DATASET EXCERPT
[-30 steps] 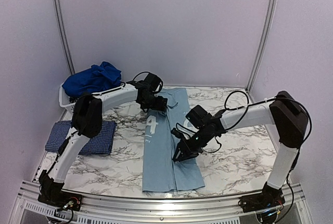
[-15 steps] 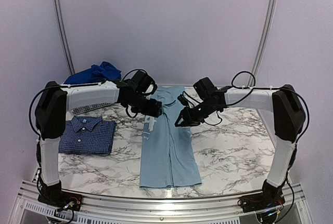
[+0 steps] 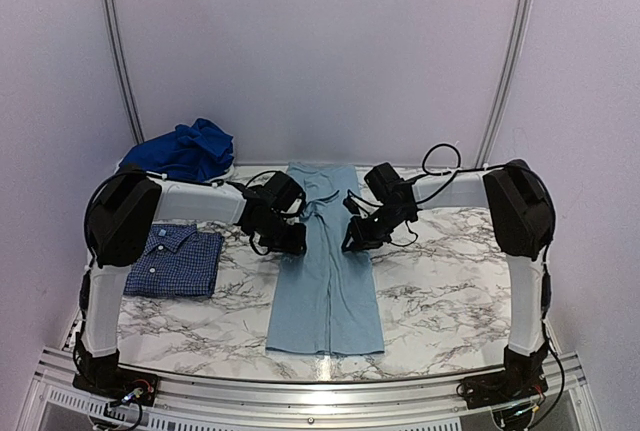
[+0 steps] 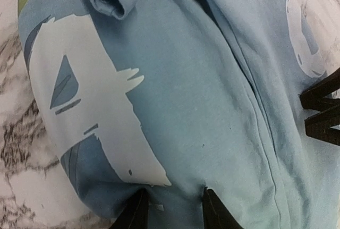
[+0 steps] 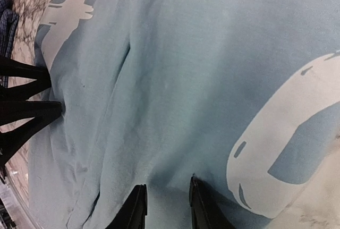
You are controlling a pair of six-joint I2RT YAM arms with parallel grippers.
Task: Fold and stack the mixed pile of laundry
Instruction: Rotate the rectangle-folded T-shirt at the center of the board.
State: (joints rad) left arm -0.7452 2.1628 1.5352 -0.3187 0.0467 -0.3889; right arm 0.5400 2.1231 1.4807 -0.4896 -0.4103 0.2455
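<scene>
The pale blue T-shirt (image 3: pixel 325 281) lies as a long narrow strip down the middle of the marble table, with its white print (image 4: pixel 90 96) showing at the folded sides. My left gripper (image 3: pixel 292 243) sits at its left edge, and a ridge of the cloth is pinched between the jaws (image 4: pixel 172 193). My right gripper (image 3: pixel 356 241) is opposite at the right edge, its jaws (image 5: pixel 167 187) likewise closed on a fold. The navy check shirt (image 3: pixel 175 261) lies folded at the left. Royal blue clothes (image 3: pixel 185 151) are heaped at the back left.
Bare marble (image 3: pixel 450 281) stretches to the right of the T-shirt. A metal rail (image 3: pixel 320 383) runs along the near edge by the arm bases. White walls with upright posts (image 3: pixel 505 61) close off the back.
Both grippers have come to opposite edges of the T-shirt, which now lies straighter, narrower and farther back. The left jaws have closed from wide open onto the cloth.
</scene>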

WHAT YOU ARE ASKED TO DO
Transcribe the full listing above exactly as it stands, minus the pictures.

ANSWER TO THIS PROBLEM
[-30 steps] 
[-15 steps] 
[+0 steps] 
[+0 steps] 
[+0 steps] 
You are controlling a pair of six-joint I2RT YAM arms with parallel grippers.
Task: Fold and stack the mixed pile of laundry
Instruction: Rotate the rectangle-folded T-shirt at the center of the board.
State: (joints rad) left arm -0.7452 2.1628 1.5352 -0.3187 0.0467 -0.3889; right arm 0.5400 2.1231 1.4807 -0.4896 -0.4103 0.2455
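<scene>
The pale blue T-shirt (image 3: pixel 325 281) lies as a long narrow strip down the middle of the marble table, with its white print (image 4: pixel 90 96) showing at the folded sides. My left gripper (image 3: pixel 292 243) sits at its left edge, and a ridge of the cloth is pinched between the jaws (image 4: pixel 172 193). My right gripper (image 3: pixel 356 241) is opposite at the right edge, its jaws (image 5: pixel 167 187) likewise closed on a fold. The navy check shirt (image 3: pixel 175 261) lies folded at the left. Royal blue clothes (image 3: pixel 185 151) are heaped at the back left.
Bare marble (image 3: pixel 450 281) stretches to the right of the T-shirt. A metal rail (image 3: pixel 320 383) runs along the near edge by the arm bases. White walls with upright posts (image 3: pixel 505 61) close off the back.
Both grippers have come to opposite edges of the T-shirt, which now lies straighter, narrower and farther back. The left jaws have closed from wide open onto the cloth.
</scene>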

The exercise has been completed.